§ **Brief**
Look through the data below and show every line that includes "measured".

** Opening Material provided block **

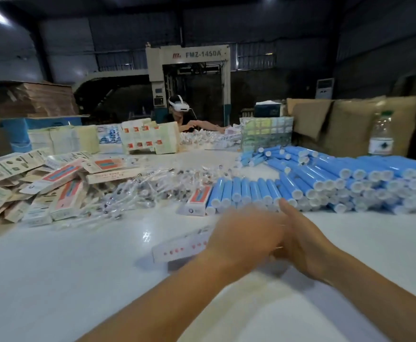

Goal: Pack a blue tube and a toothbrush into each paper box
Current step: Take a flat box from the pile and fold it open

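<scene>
Both hands met over the white table. The left hand, blurred, gripped a paper box, though I couldn't make out its fingers. The right hand lay loosely open beside it, just before the blue tubes; wrapped toothbrushes were heaped further left

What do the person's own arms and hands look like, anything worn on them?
Both forearms are bare as far as the picture shows: no sleeves, gloves, watch or rings show on the left hand or the right hand. The left hand is blurred, so small details on it cannot be told.
</scene>
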Available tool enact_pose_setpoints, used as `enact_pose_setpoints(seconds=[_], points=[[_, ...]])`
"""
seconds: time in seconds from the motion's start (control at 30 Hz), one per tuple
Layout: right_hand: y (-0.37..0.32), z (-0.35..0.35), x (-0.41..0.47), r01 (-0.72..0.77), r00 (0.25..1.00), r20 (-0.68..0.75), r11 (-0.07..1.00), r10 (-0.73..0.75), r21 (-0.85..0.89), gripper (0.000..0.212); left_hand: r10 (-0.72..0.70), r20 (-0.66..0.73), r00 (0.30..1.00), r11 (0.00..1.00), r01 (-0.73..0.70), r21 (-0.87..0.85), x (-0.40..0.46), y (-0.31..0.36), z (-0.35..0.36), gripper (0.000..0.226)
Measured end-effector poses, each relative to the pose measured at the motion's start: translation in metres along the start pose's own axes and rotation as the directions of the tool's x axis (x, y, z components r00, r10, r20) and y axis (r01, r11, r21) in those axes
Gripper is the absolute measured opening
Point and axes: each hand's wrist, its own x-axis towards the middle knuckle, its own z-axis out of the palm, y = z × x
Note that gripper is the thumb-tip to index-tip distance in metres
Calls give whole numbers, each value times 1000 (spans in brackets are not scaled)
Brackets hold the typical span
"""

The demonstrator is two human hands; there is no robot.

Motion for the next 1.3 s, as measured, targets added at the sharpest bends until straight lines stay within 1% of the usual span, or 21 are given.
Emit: enact_pose_setpoints(seconds=[0.07,0.1,0.17,0.27,0.33,0.4,0.43,0.47,0.53,0.6,0.63,0.7,0.77,0.83,0.9,0.93,1.0,1.07,1.17,1.23,1.3], points=[[0,-1,0,-27,999,-46,1000,27,-15,42,28,59,998,997,-24,-69,-2,22,18,9],[1,-2,1,-28,997,-77,999,25,-41,34,19,93,995,994,-9,-105,-2,27,22,7],[3,-4,3,-13,996,-92,997,7,-74,26,-56,158,986,974,89,-207,-2,28,24,13],[3,-7,8,27,993,-110,997,-35,-71,31,-187,327,926,886,303,-352,-5,21,18,36],[3,-7,11,38,989,-136,995,-51,-95,41,-225,379,898,812,387,-437,-6,17,15,49],[3,-9,12,49,988,-143,992,-66,-119,44,-257,427,867,742,460,-488,-6,11,14,60],[3,-12,12,57,986,-149,990,-76,-131,45,-266,457,848,731,487,-478,-7,6,15,63],[2,-14,12,71,983,-156,986,-95,-153,45,-266,503,822,745,507,-434,-9,-1,16,66],[0,-20,12,113,976,-160,973,-147,-203,45,-242,629,739,801,518,-300,-13,-12,20,72],[0,-23,10,129,973,-154,962,-169,-241,44,-222,714,664,816,527,-236,-17,-17,22,76],[1,-23,8,130,974,-149,955,-173,-266,41,-219,725,653,812,534,-236,-18,-17,23,76],[4,-23,7,146,962,-165,917,-220,-371,29,-213,709,672,823,515,-241,-19,-13,25,74],[2,-27,10,141,916,-242,822,-319,-551,18,-215,694,687,854,478,-208,-19,-9,26,71],[-9,-33,18,95,855,-308,712,-416,-696,17,-225,690,688,874,456,-170,-20,-7,30,69],[-25,-40,30,34,803,-342,610,-488,-792,17,-233,679,696,885,442,-149,-20,-4,34,69],[-34,-44,38,-13,786,-344,543,-514,-840,18,-235,670,704,887,437,-147,-19,-3,36,70],[-53,-50,59,-117,768,-320,369,-555,-922,23,-239,654,718,881,443,-165,-18,1,39,71],[-69,-54,82,-211,778,-286,197,-559,-958,27,-242,641,728,867,460,-195,-17,4,41,71],[-82,-54,112,-340,833,-263,-76,-487,-937,21,-238,637,733,860,464,-213,-15,7,44,72],[-82,-52,129,-395,858,-283,-199,-429,-897,18,-235,642,730,865,458,-203,-14,8,45,72],[-79,-51,144,-414,877,-294,-286,-380,-864,19,-242,625,742,863,459,-210,-13,9,44,68]])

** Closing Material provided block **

§ **Response to this exercise**
Measured end-effector poses, each relative to the pose measured at the motion's start: translation in metres along the start pose's own axes and rotation as the directions of the tool's x axis (x, y, z components r00, r10, r20) and y axis (r01, r11, r21) in those axes
Gripper is the absolute measured opening
Motion for the next 1.3 s, as measured, targets added at the sharpest bends until straight lines stay within 1% of the usual span, or 21 are given.

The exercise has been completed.